When \(\Gamma _{\textbf{m}}\) and \(\Gamma _{\textbf{n}}\) are disjoint, the integral (61) has a smooth integrand and can be evaluated using the composite barycentre rule with some maximum mesh width \(h\le h_\textrm{BEM}\), with error \(O(h^2)\) (by Theorem 6.2(ii)). When \(\Gamma _{\textbf{m}}\cap \Gamma _{\textbf{n}}\) is non-empty, the integral (61) is singular, and to evaluate it, we adopt a singularity subtraction approach, writing

$$\begin{aligned} \int _{\Gamma _{\textbf{m}}}\int _{\Gamma _{\textbf{n}}}\Phi (x,y)~{\textrm{d}}{\mathcal {H}}^d(y){\textrm{d}}{\mathcal {H}}^d(x)= & {} \frac{1}{4\pi }\int _{\Gamma _{\textbf{m}}}\int _{\Gamma _{\textbf{n}}} \frac{1}{|x-y|}~{\textrm{d}}{\mathcal {H}}^d(y){\textrm{d}}{\mathcal {H}}^d(x)\nonumber \\ {}{} & {} +\int _{\Gamma _{\textbf{m}}}\int _{\Gamma _{\textbf{n}}}\Phi _*(x,y)~{\textrm{d}}{\mathcal {H}}^d(y){\textrm{d}}{\mathcal {H}}^d(x), \end{aligned}$$
(62)

where \(\Phi _*(x,y):=\Phi (x,y)-(4\pi |x-y|)^{-1} = ({\textrm{e}}^{{\textrm{i}}k |x-y|}-1)/(4\pi |x-y|)\). The first integral on the right-hand side of (62) can be evaluated using the methods of this paper with \(t=1\). In more detail, if \(\Gamma _{\textbf{m}}= \Gamma _{\textbf{n}}\), this first integral will be similar to \(I_{\Gamma ,\Gamma }\), and if \(\Gamma _{\textbf{m}}\ne \Gamma _{\textbf{n}}\), it will be similar to one of the other fundamental singular sub-integrals encountered in Algorithm 1. In both cases, it can be evaluated by combining Algorithm 1 with the composite barycentre rule, again with mesh width \(h\le h_\textrm{BEM}\) and error \(O(h^2)\). The second integral on the right-hand side of (62) has a Lipschitz continuous integrand and hence can be evaluated using the composite barycentre rule directly. According to Theorem 6.2(i), the error in this approximation is guaranteed to be O(h). In fact, for disjoint homogeneous attractors, the error in evaluating this second term was proved in [13, Proposition 5.5] to be \(O(h^2)\), and experiments in [13, Figure 8(a)] suggest that the same may be true for certain non-homogeneous disjoint attractors. In Fig. 9, we present numerical results suggesting, furthermore, that the same may also be true for certain non-disjoint attractors. The plots in Fig. 9 show the relative error (against a high-order reference solution) in computing the second term in (62) using the composite barycentre rule, for the four attractors from Sect. 5.1–Sect. 5.4 and a range of wavenumbers, in the case where \(\Gamma _{\textbf{m}}=\Gamma _{\textbf{n}}=\Gamma \). This case is chosen since it represents the most difficult case, in which \(\Gamma _{\textbf{m}}\) and \(\Gamma _{\textbf{n}}\) have full overlap. For all four examples, we clearly observe \(O(h^2)\) error in the numerical results. However, we leave the theoretical justification of this observation to future work.

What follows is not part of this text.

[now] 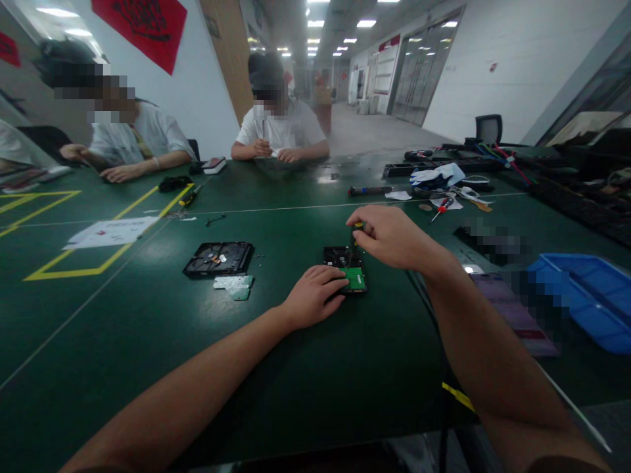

We end the paper by presenting in Fig. 10 plots of the scattered field computed by our Hausdorff BEM solver (available at www.github.com/AndrewGibbs/IFSintegrals) for scattering by the four attractors from Sect. 5.1–Sect. 5.4. In each case, the wavenumber \(k=50\) and incident angle \(\vartheta =(0,1,-1)/\sqrt{2}\). Here, \(h_{\textrm{BEM}}={{\,\textrm{diam}\,}}(\Gamma )\rho ^{\ell _{\textrm{BEM}}}\), where \(\rho \) is as defined in Sect. 7.1 and \(\ell _{\textrm{BEM}}=5\) for the Sierpinski triangle, \(\ell _{\textrm{BEM}}=4\) for the Vicsek fractal, \(\ell _{\textrm{BEM}}=4\) for the Sierpinski Carpet, and \(\ell _{\textrm{BEM}}=8\) for the Koch snowflake, so that in each case, we are discretising with at least 5 elements per wavelength. The Galerkin BEM matrix is constructed as described above, with \(h=h_{\textrm{BEM}}\rho ^{4}\) in each case, taking advantage also of the reduced quadrature approach described in [6, Remark 5.19] (which exploits the far-field decay in \(\Phi (x,y)\) to reduce the number of quadrature points for pairs of elements \(\Gamma _{\textbf{m}}\) and \(\Gamma _{\textbf{n}}\) that are well separated).

We note that for disjoint attractors, the Hausdorff BEM is supported by a fully discrete convergence analysis (presented in [6]). A similar analysis for the case \(d=2\) (applying for instance to the Koch snowflake) will be presented in a forthcoming article [7].